[Dataset content — start]

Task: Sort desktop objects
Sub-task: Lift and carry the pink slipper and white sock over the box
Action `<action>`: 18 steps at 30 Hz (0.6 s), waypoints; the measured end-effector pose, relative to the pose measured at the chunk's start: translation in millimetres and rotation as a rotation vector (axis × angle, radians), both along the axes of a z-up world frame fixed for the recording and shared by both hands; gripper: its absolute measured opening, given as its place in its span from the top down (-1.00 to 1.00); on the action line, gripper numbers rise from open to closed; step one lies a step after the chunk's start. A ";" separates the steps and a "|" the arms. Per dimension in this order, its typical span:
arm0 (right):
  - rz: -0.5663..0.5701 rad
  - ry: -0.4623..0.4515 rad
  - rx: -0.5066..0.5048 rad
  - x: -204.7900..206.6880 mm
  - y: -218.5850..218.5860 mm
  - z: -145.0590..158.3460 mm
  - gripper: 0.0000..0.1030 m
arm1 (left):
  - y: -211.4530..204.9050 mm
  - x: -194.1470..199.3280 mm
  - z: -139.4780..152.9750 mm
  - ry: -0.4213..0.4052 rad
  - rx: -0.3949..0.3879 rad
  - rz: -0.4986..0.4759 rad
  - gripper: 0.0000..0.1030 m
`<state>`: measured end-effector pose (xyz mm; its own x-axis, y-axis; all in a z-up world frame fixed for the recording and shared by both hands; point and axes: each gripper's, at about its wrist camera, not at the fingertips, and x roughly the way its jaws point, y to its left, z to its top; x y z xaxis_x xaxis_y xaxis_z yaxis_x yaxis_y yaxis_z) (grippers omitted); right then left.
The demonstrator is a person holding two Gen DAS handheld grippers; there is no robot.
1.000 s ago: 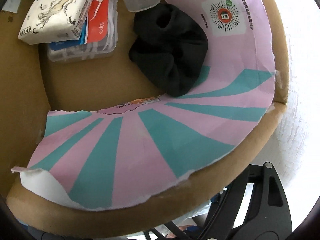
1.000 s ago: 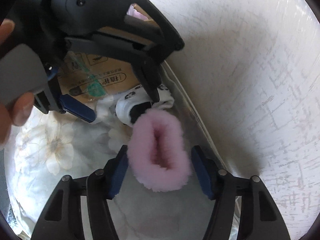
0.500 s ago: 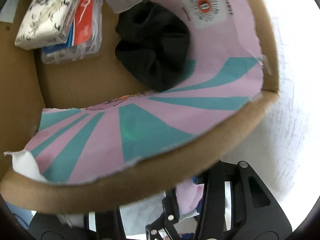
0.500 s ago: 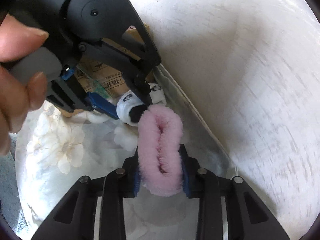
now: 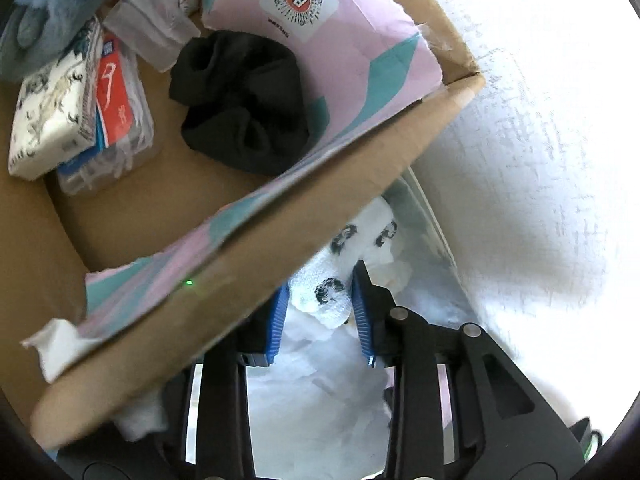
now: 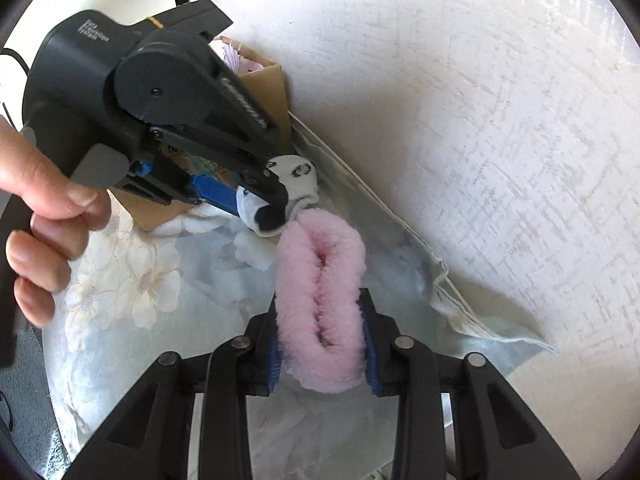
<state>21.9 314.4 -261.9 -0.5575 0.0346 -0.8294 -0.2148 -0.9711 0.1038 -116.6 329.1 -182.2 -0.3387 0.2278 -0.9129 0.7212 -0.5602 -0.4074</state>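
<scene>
My right gripper [image 6: 322, 322] is shut on a fluffy pink scrunchie [image 6: 322, 304] and holds it just above the floral cloth [image 6: 120, 280]. My left gripper [image 5: 320, 300] is closed around a white panda-print sock [image 5: 332, 292], which lies beside the cardboard box [image 5: 320, 184]. The sock also shows in the right wrist view [image 6: 280, 196], pinched by the left gripper [image 6: 260, 200] right behind the scrunchie. Inside the box lie a black scrunchie [image 5: 244, 108], a tissue pack [image 5: 52, 108] and a floss-pick case [image 5: 116, 116].
A white textured wall [image 6: 480, 120] stands close on the right. The box also holds a clear plastic cup [image 5: 148, 36], a blue cloth [image 5: 52, 4] and a pink and teal liner [image 5: 360, 52]. The cloth's edge [image 6: 452, 296] is bunched by the wall.
My right gripper closed on the pink scrunchie and lifted it slightly. My left gripper dropped from over the box down beside it and closed on the panda sock.
</scene>
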 end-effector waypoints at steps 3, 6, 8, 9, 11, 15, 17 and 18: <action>-0.005 -0.010 0.009 -1.1 -3.1 3.5 0.41 | 8.7 4.9 8.2 0.000 0.008 -0.019 0.48; -0.010 -0.023 0.016 -3.0 -5.3 8.6 0.41 | 18.9 9.5 17.4 0.008 0.026 -0.034 0.48; -0.015 -0.026 0.017 -4.1 -7.4 14.1 0.42 | 25.6 11.0 23.3 0.009 0.031 -0.054 0.48; -0.018 -0.028 0.022 -4.4 -8.6 16.8 0.42 | 29.9 11.6 27.2 0.014 0.037 -0.067 0.48; -0.034 -0.034 0.025 -4.6 -10.8 21.4 0.42 | 39.9 11.7 36.9 0.025 0.045 -0.106 0.48; -0.043 -0.074 0.042 -4.6 -18.7 32.2 0.42 | 68.4 10.0 69.0 0.064 0.010 -0.247 0.48; -0.043 -0.098 0.045 -3.1 -22.7 39.5 0.42 | 77.8 10.0 83.3 0.083 -0.008 -0.296 0.48; -0.043 -0.114 0.058 -0.9 -11.4 43.5 0.42 | 82.0 10.0 92.9 0.095 -0.013 -0.321 0.48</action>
<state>21.0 303.0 -218.4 -0.4571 0.1065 -0.8830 -0.2637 -0.9644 0.0202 -106.6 411.1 -89.3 -0.3351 0.3252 -0.8843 0.4659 -0.7586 -0.4555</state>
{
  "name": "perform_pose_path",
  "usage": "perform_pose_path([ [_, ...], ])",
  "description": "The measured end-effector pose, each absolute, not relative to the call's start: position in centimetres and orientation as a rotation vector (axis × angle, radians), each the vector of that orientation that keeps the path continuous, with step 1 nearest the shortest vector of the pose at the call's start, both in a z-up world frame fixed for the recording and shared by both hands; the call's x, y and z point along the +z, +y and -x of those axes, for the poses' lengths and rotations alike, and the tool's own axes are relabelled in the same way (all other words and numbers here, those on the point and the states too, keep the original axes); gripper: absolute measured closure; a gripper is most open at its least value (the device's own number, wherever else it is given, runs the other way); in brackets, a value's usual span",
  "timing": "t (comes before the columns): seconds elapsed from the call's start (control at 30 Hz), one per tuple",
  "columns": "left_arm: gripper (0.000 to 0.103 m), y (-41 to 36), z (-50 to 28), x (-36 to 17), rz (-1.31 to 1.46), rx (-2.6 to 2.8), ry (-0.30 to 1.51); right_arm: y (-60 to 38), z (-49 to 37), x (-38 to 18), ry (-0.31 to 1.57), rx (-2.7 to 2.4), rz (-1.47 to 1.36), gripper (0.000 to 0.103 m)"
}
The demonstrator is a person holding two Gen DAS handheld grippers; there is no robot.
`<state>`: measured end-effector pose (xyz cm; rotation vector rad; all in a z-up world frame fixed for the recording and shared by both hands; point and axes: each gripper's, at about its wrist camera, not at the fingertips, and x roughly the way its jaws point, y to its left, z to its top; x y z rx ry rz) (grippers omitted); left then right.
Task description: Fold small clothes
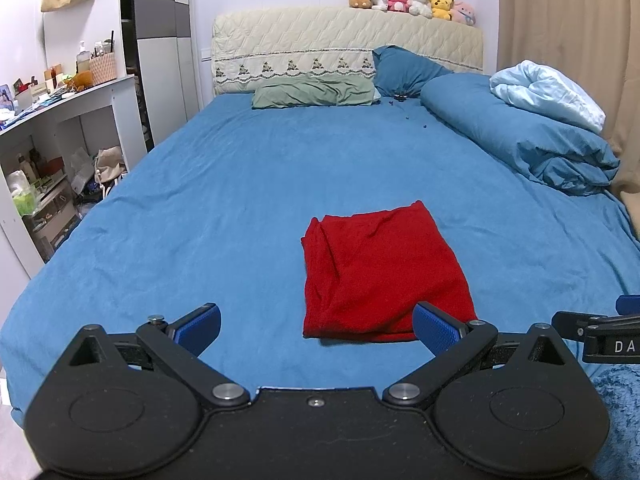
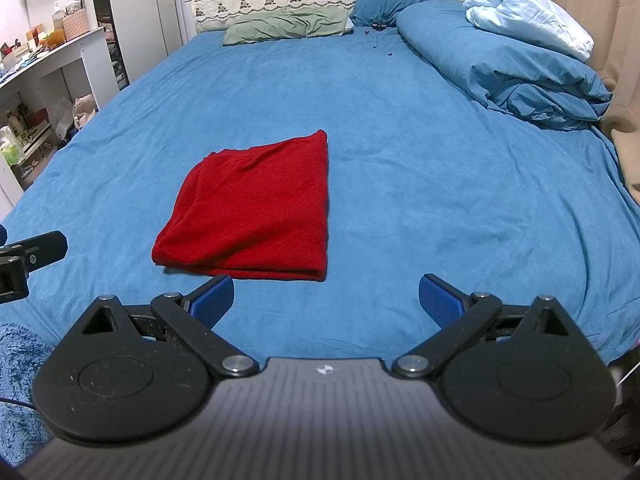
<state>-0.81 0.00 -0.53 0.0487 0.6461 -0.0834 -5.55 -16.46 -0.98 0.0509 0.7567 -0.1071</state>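
The blue bedsheet (image 2: 400,140) is spread flat and serves as the folding surface, with the pillows and the rolled duvet (image 2: 500,60) pushed toward the headboard and the far side, presumably to leave room. The red garment (image 2: 256,208) is laid near the foot edge, already folded into a compact, roughly square stack; its slightly longer axis runs away toward the headboard, and its layered fold edge is turned toward the grippers. The left gripper (image 1: 316,330) and the right gripper (image 2: 326,300) are both held spread wide and empty, just short of the garment's near edge.
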Motion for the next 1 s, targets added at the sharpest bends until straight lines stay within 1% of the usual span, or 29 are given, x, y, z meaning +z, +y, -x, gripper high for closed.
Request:
perform_pose_path([
  [1.0,0.0,0.69,0.78,-0.54,-0.032,-0.085,0.626,-16.52,5.32,-1.14,0.764,-0.096,-0.046,0.0],
])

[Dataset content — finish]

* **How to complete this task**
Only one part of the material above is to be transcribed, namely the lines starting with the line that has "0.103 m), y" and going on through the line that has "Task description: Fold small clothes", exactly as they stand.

* **Solution to this exercise**
  "columns": "left_arm: gripper (0.000 to 0.103 m), y (-41 to 36), z (-50 to 28), x (-36 to 17), rz (-1.31 to 1.46), rx (-2.6 to 2.8), ry (-0.30 to 1.51); right_arm: y (-60 to 38), z (-49 to 37), x (-38 to 18), ry (-0.31 to 1.57), rx (-2.7 to 2.4), rz (-1.47 to 1.36), gripper (0.000 to 0.103 m)"
}
The demonstrator is a person holding two Gen DAS handheld grippers; there is no robot.
`<state>`: measured end-effector pose (xyz cm; rotation vector rad; all in a z-up world frame fixed for the recording and shared by both hands; point and axes: each gripper's, at about its wrist camera, not at the fingertips, and x roughly the way its jaws point, y to its left, z to its top; x y z rx ry rz) (grippers omitted); left then right.
Task description: Fold small clothes

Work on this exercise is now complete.